Il grande cantante e il film ritrovato

Oggi all’Auditorium di Cagliari l’anteprima della pellicola “Il trionfo della vita”




CAGLIARI Piero Schiavazzi, il grande tenore cagliaritano e il film ritrovato. “Il trionfo della Vita”, girato nel 1922 da Antonio Gravina – molto probabilmente anche di produzione sarda – di cui il cantante fu interprete è stata pescata in modo fortunoso tra centinaia di pezzi di un collezionista romano dalla Cineteca Sarda che ne ha curato con amore il restauro. Il film verrà mostrato oggi in anteprima all’Auditorium del Conservatorio con l’accompagnamento musicale della pianista Gabriella Artizzu . Il film sarà preceduto da una introduzione di Giuseppe Pilleri della Cineteca sarda e dal critico cinematografico Sergio Naitza. Il film, il cui ritrovamento è un vero e proprio evento per la cultura della Sardegna, è una preziosa testimonianza del tenore, allora celebre in tutto il mondo che si dedicò anche al cinema muto.
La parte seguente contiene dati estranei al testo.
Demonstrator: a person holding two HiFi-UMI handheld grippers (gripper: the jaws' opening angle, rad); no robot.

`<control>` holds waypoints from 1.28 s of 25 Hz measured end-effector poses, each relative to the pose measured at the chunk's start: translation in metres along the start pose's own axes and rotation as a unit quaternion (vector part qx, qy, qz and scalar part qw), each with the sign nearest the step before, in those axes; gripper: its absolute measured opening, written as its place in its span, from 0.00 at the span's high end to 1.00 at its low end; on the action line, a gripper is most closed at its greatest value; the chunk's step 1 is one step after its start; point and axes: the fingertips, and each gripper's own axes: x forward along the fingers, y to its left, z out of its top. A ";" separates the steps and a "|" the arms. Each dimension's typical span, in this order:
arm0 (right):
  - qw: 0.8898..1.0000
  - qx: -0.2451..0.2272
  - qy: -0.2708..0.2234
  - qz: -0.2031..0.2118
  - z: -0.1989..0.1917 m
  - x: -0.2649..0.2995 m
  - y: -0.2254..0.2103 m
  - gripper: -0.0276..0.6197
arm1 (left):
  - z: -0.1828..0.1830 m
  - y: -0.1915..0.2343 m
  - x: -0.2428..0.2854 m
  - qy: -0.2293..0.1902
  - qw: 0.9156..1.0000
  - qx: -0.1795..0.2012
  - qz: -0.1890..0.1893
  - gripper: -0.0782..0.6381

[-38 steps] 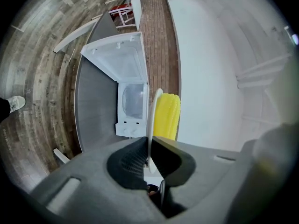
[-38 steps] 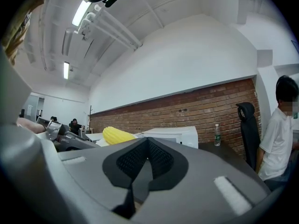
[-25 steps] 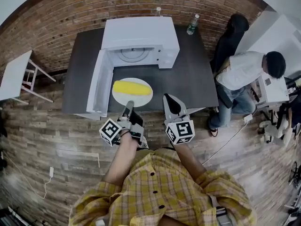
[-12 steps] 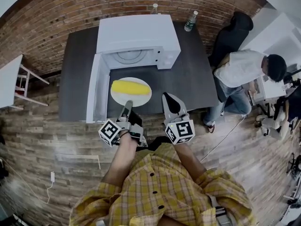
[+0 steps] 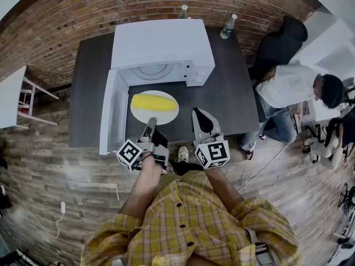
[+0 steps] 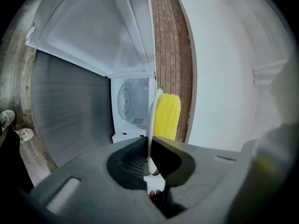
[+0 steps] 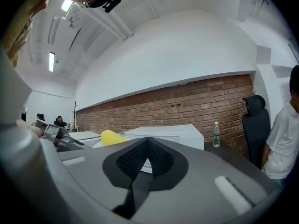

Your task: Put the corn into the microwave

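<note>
A yellow corn cob lies on a white plate in front of the white microwave, whose door stands open to the left. My left gripper is shut on the plate's near rim. In the left gripper view the plate shows edge-on between the jaws of the left gripper, with the corn beyond and the microwave's cavity ahead. My right gripper hangs to the right of the plate, shut and empty; in its own view the right gripper has the corn to its left.
The microwave stands on a dark table. Two bottles stand at the table's back edge. A person in a white shirt and a black chair are at the right. A white table stands at the left.
Both grippers have moved forward toward the microwave, the left one carrying the plate with the corn. The table and microwave look nearer.
</note>
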 end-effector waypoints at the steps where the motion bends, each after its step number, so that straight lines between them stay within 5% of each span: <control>1: 1.000 0.000 0.000 0.003 0.000 0.003 -0.002 0.95 | 0.001 0.000 0.004 -0.002 1.000 0.002 0.001 0.87; 32: 0.999 0.013 0.023 0.042 -0.031 0.070 -0.043 0.95 | 0.036 0.068 0.093 -0.073 0.996 -0.034 0.033 0.87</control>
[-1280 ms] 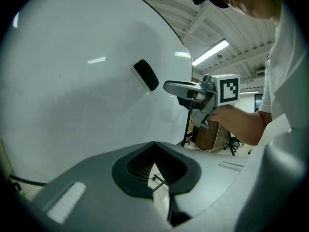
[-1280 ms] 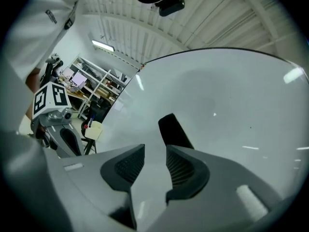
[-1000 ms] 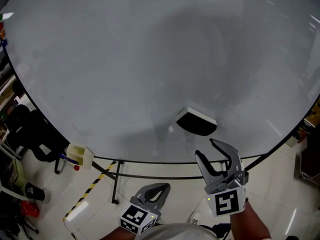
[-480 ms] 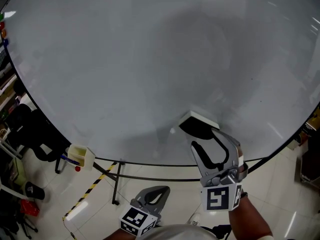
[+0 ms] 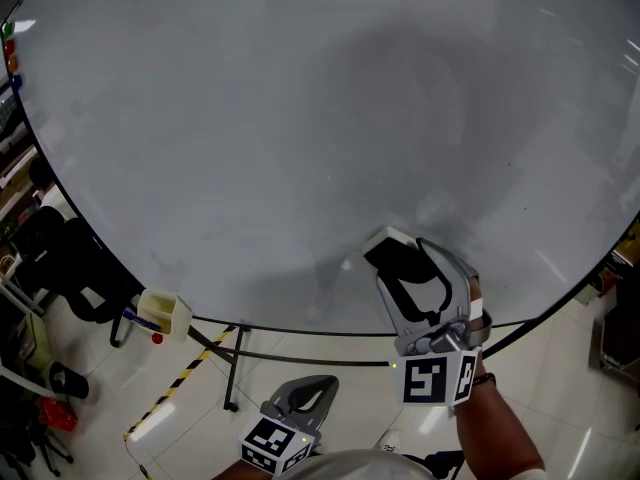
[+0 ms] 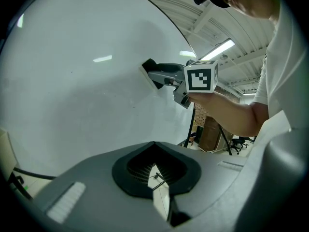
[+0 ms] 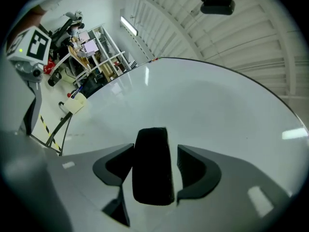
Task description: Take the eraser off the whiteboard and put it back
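Observation:
A black eraser with a white back (image 5: 398,259) sticks to the lower part of the big whiteboard (image 5: 250,118). My right gripper (image 5: 406,265) reaches up to it, and the eraser (image 7: 152,164) stands between the two jaws. The jaws are opening; a gap shows beside the right pad and the pads do not squeeze it. The left gripper view shows the right gripper (image 6: 161,74) level against the board at the eraser (image 6: 148,70). My left gripper (image 5: 318,376) hangs low, well below the board, jaws together and nothing in them (image 6: 154,146).
A pale marker box (image 5: 160,311) hangs on the board's lower left edge. Under the board run black stand legs (image 5: 235,360) and striped floor tape (image 5: 185,370). Black chairs (image 5: 60,260) and shelves crowd the left side.
My right gripper rose from below the board's edge up to the eraser and its jaws came round it, spreading wider. The left gripper stayed put.

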A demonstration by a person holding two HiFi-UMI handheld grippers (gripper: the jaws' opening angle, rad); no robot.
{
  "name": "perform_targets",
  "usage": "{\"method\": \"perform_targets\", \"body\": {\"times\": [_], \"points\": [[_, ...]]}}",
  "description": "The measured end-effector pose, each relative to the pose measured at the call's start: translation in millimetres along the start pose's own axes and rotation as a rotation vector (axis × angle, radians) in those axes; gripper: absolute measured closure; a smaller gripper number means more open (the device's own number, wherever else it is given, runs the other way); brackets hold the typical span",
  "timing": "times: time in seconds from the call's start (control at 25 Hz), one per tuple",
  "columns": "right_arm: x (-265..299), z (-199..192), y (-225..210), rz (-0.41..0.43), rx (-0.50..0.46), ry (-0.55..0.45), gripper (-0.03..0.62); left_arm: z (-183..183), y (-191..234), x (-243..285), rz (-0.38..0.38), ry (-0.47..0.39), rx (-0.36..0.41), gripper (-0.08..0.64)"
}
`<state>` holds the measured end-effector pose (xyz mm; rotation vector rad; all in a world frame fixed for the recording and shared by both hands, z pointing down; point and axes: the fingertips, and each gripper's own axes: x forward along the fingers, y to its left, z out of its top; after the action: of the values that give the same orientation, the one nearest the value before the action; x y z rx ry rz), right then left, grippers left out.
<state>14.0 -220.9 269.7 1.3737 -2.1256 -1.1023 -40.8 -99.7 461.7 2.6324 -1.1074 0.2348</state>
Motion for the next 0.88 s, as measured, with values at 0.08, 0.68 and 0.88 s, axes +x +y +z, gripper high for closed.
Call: {"method": "perform_targets", "body": {"times": [0.08,0.68,0.88], "points": [[2.8,-0.7,0.0,-0.006,-0.012,0.006,0.325,-0.2,0.0,-0.2,-0.001,0.000,0.000,0.544],[9.4,-0.2,1.3,-0.017,-0.028,0.037,0.359,-0.4,-1.5,0.4,-0.011,-0.001,-0.010,0.543],[5.2,0.3,1.1,-0.009,-0.002,0.035,0.362,0.0,1.9,-2.6,0.001,-0.007,-0.013,0.543]]}}
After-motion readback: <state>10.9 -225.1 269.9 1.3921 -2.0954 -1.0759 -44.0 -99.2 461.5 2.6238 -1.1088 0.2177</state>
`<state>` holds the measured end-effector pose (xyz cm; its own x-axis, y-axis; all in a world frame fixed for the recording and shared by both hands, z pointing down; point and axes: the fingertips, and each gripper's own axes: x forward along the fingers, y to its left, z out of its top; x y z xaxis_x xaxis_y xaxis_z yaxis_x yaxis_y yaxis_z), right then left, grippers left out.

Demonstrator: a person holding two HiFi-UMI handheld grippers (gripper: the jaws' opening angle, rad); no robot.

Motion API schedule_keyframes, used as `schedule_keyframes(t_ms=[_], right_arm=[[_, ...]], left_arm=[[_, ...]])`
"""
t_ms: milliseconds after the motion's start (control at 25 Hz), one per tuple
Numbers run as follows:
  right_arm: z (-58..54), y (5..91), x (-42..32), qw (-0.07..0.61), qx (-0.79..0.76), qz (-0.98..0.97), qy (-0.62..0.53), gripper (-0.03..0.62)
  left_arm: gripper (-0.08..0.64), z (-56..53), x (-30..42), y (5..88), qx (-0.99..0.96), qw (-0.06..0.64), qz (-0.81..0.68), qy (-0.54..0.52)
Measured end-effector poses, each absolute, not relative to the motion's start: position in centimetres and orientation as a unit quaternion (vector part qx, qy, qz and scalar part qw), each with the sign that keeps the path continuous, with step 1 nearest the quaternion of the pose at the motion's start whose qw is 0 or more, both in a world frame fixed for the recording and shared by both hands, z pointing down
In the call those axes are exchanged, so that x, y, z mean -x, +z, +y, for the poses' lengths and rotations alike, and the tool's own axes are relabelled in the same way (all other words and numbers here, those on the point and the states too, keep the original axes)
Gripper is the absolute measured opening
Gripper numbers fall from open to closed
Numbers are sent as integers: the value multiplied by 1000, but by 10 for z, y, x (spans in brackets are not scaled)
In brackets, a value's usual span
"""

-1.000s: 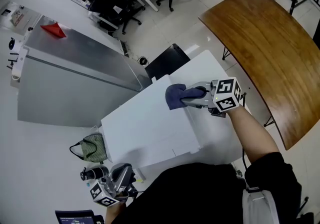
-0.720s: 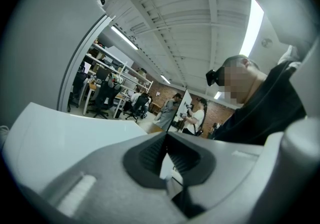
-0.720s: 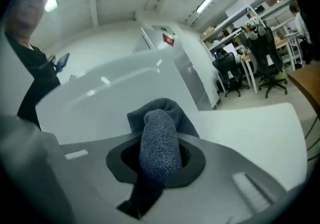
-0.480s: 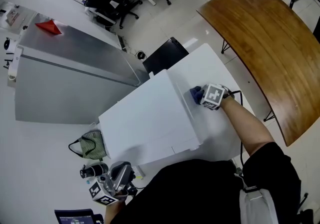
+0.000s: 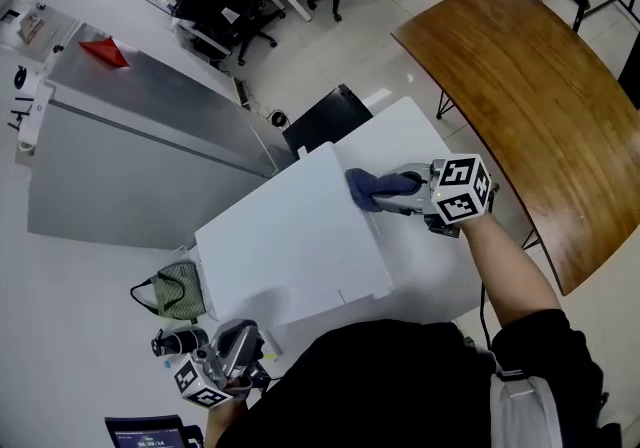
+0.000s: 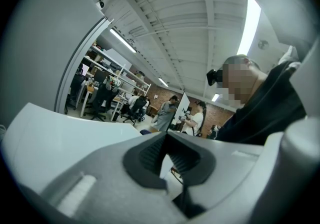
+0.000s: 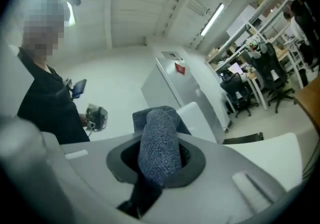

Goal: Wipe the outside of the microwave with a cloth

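Above, in the head view, the right gripper (image 5: 392, 192) holds a dark blue cloth (image 5: 366, 186) at the white microwave (image 5: 280, 246) top's right edge. Left gripper view: left gripper (image 6: 169, 160) jaws together, empty. Right gripper view: jaws pinch the nubby, bunched cloth.

Cloth (image 5: 366, 188): blue, centre of frame, on the microwave's (image 5: 280, 246) right edge
Right gripper (image 5: 388, 192): clamps the cloth
Left gripper (image 5: 228, 361): lower left, apart from the microwave
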<state>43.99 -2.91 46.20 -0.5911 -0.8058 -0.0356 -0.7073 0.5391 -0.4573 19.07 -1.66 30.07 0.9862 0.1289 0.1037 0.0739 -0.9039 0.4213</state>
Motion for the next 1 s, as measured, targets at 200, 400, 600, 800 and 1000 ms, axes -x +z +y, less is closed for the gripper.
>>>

Il suo primo film fu “Il bastardo” di Emilio Graziani Walter, del 1915. Seguirono “La morte del duca D’Ofena” dello stesso regista, “L’ombra di un trono” di CXarmine Gallone del 1921 e appunto “Il trionfo della vita”. L’opera che sarà mostrata nei prossimi giorni anche nella Capitale, sarà riversata il prossimo anno in un dvd a corredo di uno speciale numero di “Film praxis” conenetene studi e ricerche storiche attorno al film stesso e all’opera di Schiavazzi. Il cantante originario di Stampace, antico quartiere cagliaritano fu destinatario di una borsa di studio del sindaco Ottone Bacaredda che gli permise di completare a 20 anni gli studi presso il il lieco musicale di Pesaro sotto la direzione di Piero Mascagni che lo definì un “Detentore di grazia”. Dopo aver debuttato nel “Silvano” nel 1899 a Pesaro, ebbe il suo esordio ufficiale nella “Boheme” di Puccini lo stesso anno. Fu un trionfo. E l’inizio di una carriera straordinaria che portò il tenore sardo in giro per le capitali più importanti. Fu diretto da Mascagni, Vigilio, Mugnone e dal grande Toscanini (w.p.)